Records contained in a dataset

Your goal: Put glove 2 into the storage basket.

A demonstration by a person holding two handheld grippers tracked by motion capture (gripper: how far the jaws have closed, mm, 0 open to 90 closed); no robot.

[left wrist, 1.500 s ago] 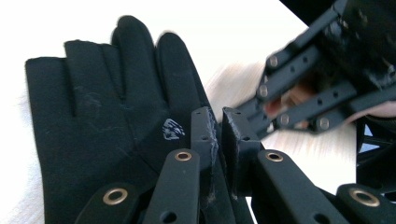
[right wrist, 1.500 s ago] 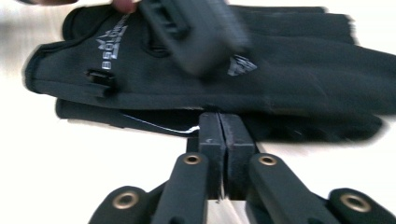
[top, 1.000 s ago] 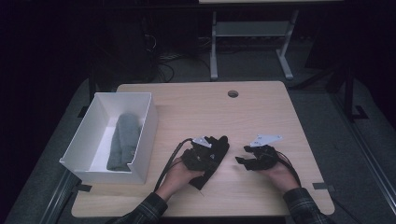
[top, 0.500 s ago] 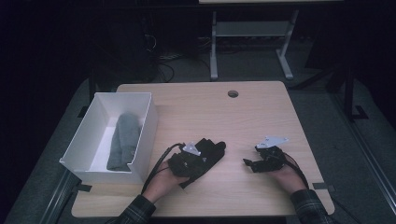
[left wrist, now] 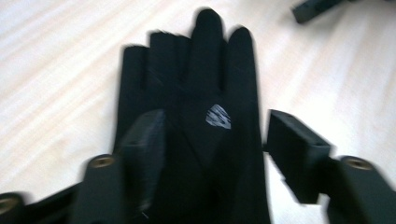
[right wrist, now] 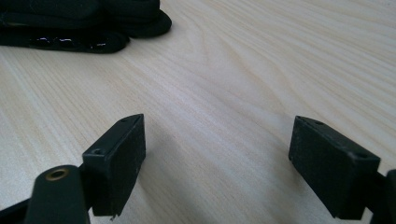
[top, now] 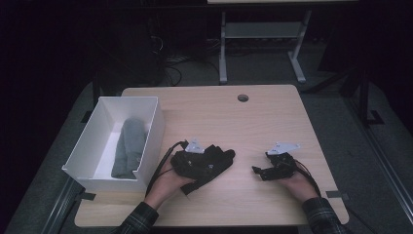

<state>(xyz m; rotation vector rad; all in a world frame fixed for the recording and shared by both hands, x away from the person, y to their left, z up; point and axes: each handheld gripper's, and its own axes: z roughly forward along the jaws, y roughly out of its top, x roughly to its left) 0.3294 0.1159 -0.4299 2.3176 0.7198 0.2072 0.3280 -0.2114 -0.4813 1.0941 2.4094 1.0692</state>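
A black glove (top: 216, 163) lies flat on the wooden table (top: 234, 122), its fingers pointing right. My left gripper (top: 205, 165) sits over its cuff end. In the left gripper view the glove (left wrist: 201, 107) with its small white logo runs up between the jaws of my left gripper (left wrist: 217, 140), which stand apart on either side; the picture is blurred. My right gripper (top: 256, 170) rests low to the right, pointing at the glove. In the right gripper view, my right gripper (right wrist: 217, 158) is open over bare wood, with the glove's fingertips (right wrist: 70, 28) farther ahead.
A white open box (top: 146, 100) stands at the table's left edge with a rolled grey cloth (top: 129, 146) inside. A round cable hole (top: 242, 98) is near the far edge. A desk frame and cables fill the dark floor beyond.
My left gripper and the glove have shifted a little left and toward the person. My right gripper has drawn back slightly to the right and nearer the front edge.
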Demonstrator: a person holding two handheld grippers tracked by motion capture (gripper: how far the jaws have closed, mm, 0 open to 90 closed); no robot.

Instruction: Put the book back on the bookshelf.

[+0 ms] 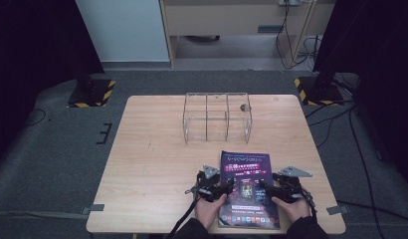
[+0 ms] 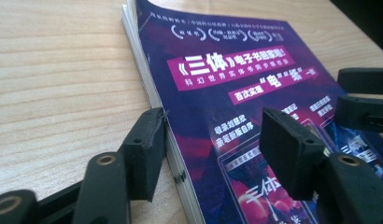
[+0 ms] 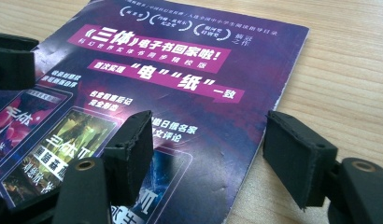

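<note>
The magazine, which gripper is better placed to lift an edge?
Probably left: the left gripper straddles the magazine with one jaw at its page edge; the right gripper sits open higher above the opposite edge.

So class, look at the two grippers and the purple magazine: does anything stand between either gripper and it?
Nothing visible does. The left gripper straddles the magazine's left edge and the right gripper its right edge, both open.

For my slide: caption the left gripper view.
Open left gripper straddles the spine edge of a purple magazine on the wooden table.
</note>
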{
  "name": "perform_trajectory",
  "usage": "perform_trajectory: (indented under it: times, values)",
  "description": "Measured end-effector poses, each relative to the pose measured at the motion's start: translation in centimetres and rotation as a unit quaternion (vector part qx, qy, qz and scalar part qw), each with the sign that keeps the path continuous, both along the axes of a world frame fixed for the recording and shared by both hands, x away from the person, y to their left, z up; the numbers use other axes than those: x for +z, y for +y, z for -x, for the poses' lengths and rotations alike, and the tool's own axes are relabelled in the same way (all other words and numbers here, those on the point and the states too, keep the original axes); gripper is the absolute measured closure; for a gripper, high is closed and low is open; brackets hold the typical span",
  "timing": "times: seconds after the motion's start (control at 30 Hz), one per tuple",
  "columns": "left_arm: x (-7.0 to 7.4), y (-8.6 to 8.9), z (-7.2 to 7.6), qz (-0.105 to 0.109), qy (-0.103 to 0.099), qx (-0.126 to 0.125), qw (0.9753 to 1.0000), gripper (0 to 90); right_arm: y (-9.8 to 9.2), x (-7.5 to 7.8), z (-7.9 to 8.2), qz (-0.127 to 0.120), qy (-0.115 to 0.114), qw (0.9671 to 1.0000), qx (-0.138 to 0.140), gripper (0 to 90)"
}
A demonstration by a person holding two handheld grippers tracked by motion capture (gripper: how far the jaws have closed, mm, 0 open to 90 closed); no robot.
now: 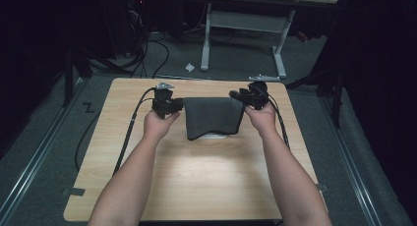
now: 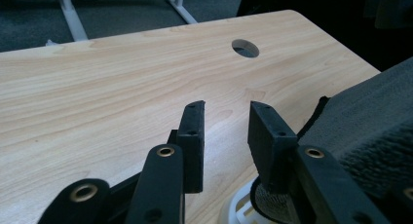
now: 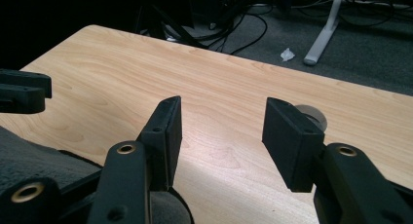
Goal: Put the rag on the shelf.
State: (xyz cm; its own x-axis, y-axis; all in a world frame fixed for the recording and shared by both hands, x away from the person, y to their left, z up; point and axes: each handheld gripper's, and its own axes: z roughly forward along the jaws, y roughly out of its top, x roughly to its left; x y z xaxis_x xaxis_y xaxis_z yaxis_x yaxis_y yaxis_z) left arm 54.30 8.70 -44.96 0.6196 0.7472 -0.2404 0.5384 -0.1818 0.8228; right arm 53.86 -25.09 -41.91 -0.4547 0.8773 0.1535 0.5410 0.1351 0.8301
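**Dark cloth between two spread grippers on a wooden table**

Left gripper (image 2: 225, 124): jaws parted, gripping nothing, bare wooden table (image 2: 107, 83) ahead. Dark grey cloth (image 1: 214, 117) just beside its right jaw, draped over a white object (image 2: 238, 209). Right gripper (image 3: 221, 136): jaws spread wide, empty, cloth below and beside its left jaw. Round hole (image 2: 245, 48) in the tabletop beyond the left gripper's jaws.

A light wood-grain worktop (image 1: 196, 177) with rounded corners stands on grey carpet (image 1: 236, 59). A round cable hole (image 2: 245, 48) is cut near one far corner. Beyond the far edge stands a second desk on white legs (image 1: 280, 54), with black cables (image 1: 152, 54) and a scrap of white paper (image 1: 190, 67) on the floor. The surroundings are dark, and metal rails (image 1: 29, 162) run along the floor at both sides.
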Motion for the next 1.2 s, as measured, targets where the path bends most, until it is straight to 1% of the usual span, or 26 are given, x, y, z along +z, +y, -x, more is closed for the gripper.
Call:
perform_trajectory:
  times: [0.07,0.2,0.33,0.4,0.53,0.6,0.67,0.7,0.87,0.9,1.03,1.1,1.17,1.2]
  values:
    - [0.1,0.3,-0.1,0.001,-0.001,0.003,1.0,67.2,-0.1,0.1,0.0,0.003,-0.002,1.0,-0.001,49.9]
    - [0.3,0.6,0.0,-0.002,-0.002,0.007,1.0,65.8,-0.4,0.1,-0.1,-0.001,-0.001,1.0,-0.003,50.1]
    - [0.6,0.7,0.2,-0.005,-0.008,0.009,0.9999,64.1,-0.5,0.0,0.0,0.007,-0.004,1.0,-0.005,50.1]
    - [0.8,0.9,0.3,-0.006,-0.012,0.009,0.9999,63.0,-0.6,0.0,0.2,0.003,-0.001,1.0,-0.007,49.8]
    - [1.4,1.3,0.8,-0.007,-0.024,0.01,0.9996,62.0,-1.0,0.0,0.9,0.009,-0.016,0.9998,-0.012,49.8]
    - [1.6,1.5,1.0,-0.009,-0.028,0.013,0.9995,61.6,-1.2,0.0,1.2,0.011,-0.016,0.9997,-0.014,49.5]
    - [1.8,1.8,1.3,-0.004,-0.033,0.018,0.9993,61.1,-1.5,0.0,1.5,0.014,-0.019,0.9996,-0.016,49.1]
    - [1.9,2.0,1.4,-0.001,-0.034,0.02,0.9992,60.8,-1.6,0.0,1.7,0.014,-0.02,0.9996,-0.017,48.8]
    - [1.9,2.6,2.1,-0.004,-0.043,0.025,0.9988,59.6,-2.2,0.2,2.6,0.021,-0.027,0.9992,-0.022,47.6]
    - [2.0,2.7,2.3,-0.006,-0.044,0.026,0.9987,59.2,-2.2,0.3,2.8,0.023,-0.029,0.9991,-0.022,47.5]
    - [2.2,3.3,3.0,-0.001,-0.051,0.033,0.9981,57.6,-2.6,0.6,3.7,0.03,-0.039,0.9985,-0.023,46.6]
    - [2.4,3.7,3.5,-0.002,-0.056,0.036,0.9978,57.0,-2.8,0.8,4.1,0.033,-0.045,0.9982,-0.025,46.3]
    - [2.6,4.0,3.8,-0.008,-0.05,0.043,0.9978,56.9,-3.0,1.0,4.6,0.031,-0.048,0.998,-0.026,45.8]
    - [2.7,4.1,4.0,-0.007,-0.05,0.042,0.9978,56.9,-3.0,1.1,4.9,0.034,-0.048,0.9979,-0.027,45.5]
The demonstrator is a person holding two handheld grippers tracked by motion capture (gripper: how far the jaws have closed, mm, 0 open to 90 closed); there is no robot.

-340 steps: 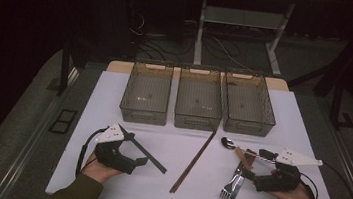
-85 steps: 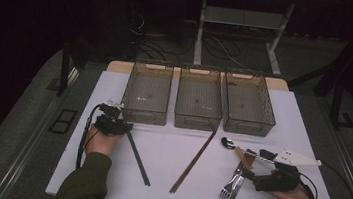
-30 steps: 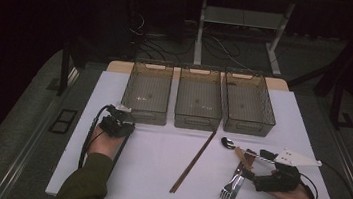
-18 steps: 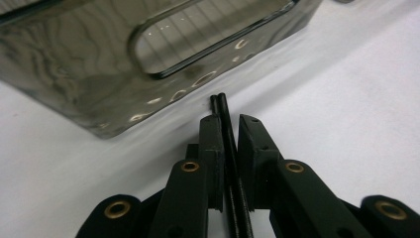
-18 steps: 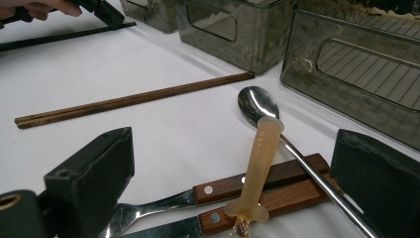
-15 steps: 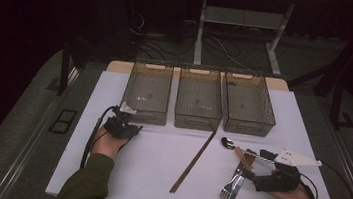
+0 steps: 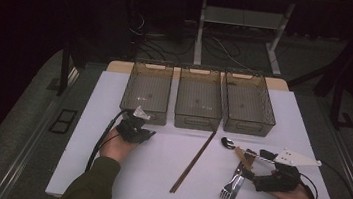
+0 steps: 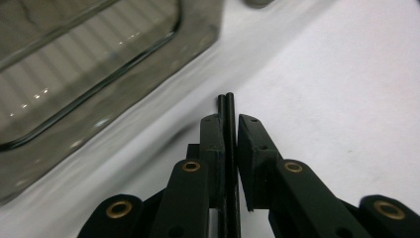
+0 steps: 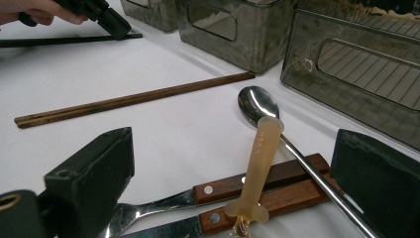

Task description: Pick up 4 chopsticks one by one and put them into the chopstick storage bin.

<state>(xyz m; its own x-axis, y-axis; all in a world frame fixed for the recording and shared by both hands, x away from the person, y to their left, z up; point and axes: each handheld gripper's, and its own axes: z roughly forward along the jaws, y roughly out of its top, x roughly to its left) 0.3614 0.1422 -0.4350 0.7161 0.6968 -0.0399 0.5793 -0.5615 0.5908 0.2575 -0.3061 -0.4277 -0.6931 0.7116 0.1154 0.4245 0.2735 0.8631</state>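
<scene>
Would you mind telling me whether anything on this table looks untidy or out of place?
Mostly tidy. The cutlery by the right tongs is piled up: a spoon lies across two wooden-handled pieces, with a pale plastic stick resting on top. The three bins stand in a straight row.

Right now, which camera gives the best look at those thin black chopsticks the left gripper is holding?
The left gripper view: the black chopsticks run straight up between the left gripper jaws, pinched close. The right gripper view shows them far off, lying along the table from that gripper. In the high view the hand and gripper cover them, so they can't be made out.
</scene>
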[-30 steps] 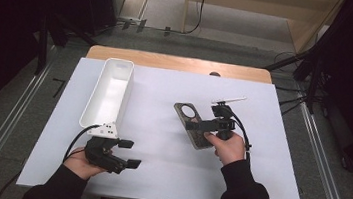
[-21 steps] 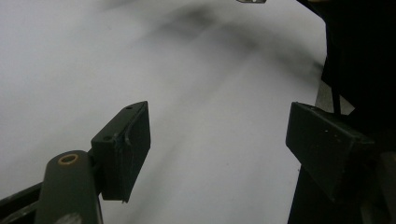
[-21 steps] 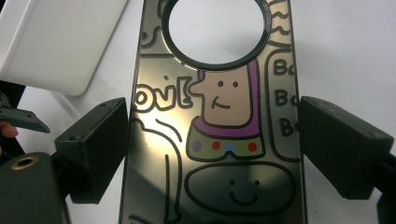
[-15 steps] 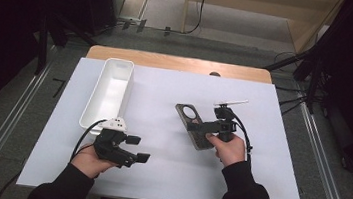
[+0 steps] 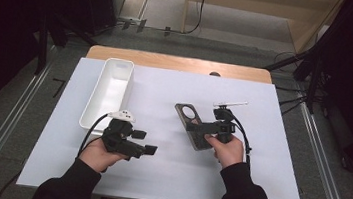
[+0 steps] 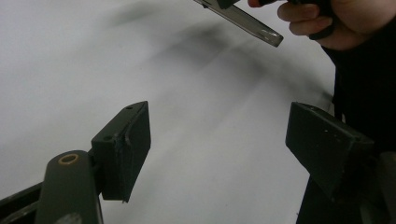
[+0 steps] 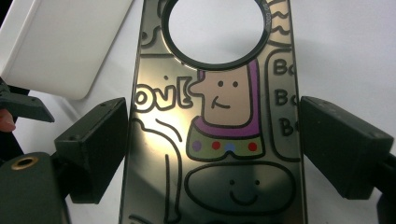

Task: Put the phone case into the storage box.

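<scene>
Lying flat on the white table (image 5: 274, 191), right of centre, a dark door hanger (image 7: 219, 140) carries cartoon drawings: a face in a purple hood, 4 coloured dots, a smiling blob, and partial lettering, "ov" and "Bo". The right gripper (image 5: 201, 128) straddles it, its jaws apart on either edge, not clamped. The left gripper (image 5: 147, 144) hovers over bare table, jaws wide apart, near a white bin (image 5: 110, 92).
</scene>
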A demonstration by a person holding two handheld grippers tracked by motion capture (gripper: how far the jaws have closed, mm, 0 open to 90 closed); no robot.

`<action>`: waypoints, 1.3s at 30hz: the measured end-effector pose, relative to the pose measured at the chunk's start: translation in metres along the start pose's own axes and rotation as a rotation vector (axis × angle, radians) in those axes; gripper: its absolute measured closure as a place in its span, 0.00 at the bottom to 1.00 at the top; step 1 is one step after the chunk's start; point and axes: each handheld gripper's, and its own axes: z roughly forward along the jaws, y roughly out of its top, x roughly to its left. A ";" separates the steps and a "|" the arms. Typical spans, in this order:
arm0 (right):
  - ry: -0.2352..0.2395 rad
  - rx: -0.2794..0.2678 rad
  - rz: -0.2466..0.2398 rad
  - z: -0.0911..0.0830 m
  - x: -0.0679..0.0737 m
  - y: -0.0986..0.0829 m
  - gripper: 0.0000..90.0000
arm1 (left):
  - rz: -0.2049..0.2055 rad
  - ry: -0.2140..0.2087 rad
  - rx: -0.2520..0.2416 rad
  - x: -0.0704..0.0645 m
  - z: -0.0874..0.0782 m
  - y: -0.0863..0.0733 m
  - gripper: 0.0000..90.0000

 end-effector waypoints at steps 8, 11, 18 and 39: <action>-0.006 -0.008 0.005 0.001 -0.001 -0.001 0.12 | -0.011 0.023 -0.008 0.000 0.004 0.010 0.24; -0.005 -0.012 0.006 0.001 -0.001 -0.001 0.12 | -0.019 0.025 -0.014 0.000 0.005 0.014 0.24; -0.007 -0.020 0.009 0.000 -0.001 -0.001 0.12 | -0.042 0.029 -0.015 0.001 0.009 0.023 0.24; -0.008 -0.043 0.011 0.001 0.000 -0.002 0.12 | -0.087 0.065 -0.021 0.013 0.020 0.046 0.24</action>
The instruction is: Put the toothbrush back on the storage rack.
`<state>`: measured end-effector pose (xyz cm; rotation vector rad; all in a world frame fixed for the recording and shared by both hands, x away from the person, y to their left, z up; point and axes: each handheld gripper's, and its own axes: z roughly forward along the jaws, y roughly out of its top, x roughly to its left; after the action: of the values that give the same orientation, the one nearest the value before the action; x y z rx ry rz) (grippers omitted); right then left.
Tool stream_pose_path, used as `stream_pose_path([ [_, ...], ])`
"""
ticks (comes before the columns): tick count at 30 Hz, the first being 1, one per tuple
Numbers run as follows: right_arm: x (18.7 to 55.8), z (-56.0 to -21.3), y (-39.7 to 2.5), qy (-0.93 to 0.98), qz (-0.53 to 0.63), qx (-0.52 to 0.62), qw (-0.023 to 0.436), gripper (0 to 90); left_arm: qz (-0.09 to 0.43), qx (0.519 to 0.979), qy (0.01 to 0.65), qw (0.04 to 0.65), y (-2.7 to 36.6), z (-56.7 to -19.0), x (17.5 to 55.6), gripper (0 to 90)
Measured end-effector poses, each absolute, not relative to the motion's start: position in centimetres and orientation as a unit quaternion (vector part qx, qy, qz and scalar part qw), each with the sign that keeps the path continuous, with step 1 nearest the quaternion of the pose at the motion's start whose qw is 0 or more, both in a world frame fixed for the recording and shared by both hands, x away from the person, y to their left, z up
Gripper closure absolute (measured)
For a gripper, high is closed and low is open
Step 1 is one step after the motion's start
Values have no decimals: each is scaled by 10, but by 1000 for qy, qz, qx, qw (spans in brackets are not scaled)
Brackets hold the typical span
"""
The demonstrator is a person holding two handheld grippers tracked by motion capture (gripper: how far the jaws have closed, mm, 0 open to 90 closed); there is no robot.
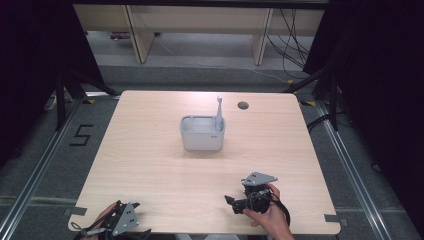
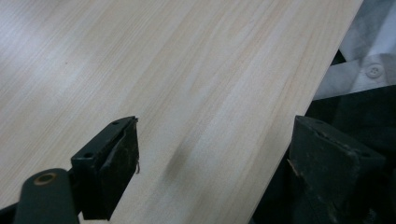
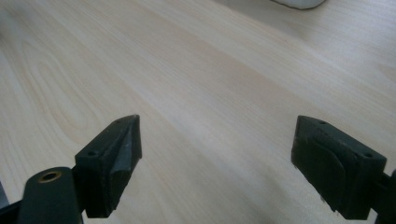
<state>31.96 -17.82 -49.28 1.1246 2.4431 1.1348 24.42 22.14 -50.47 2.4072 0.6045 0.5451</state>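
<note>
Both grippers rest at the near edge of the desk (image 1: pixel 150 150), the left gripper (image 1: pixel 122 220) at the left corner, the right gripper (image 1: pixel 250 199) near right; each has its fingers spread wide and empty. Well beyond them, mid-desk, stands a grey tub (image 1: pixel 202 132) with a brush (image 1: pixel 219 114) upright in its right side. Any reach should start slowly and stay level, fingers kept apart until they straddle the brush handle.

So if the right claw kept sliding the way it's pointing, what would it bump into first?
Probably nothing soon: the right claw is open over bare table. A white container sits far ahead and off to one side, so it would likely miss.
</note>
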Motion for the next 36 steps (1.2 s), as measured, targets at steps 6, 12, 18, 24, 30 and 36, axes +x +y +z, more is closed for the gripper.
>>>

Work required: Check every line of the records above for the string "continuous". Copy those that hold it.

Answer space:
  "description": "Measured end-effector poses, each relative to the pose measured at the motion's start: translation in centimetres and rotation as a unit quaternion (vector part qx, qy, qz and scalar part qw), each with the sign that keeps the path continuous, both along the axes of a world frame fixed for the recording and shared by both hands, x away from the person, y to their left, z up; the numbers use other axes than those: x for +z, y for +y, z for -x, for the poses' lengths and rotations alike, and the tool's own axes are relabelled in the same way (all other words and numbers here, those on the point and the states too, keep the original axes); gripper is the absolute measured closure; for a gripper, high is closed and low is open; brackets hold the typical span",
Measured end-effector poses, each absolute, not relative to the motion's start: position in centimetres and orientation as a unit quaternion (vector part qx, qy, qz and scalar part qw), each with the sign that keeps the path continuous, with step 1 nearest the quaternion of the pose at the motion's start whose qw is 0 or more, both in a world frame fixed for the recording and shared by both hands, x away from the person, y to their left, z up

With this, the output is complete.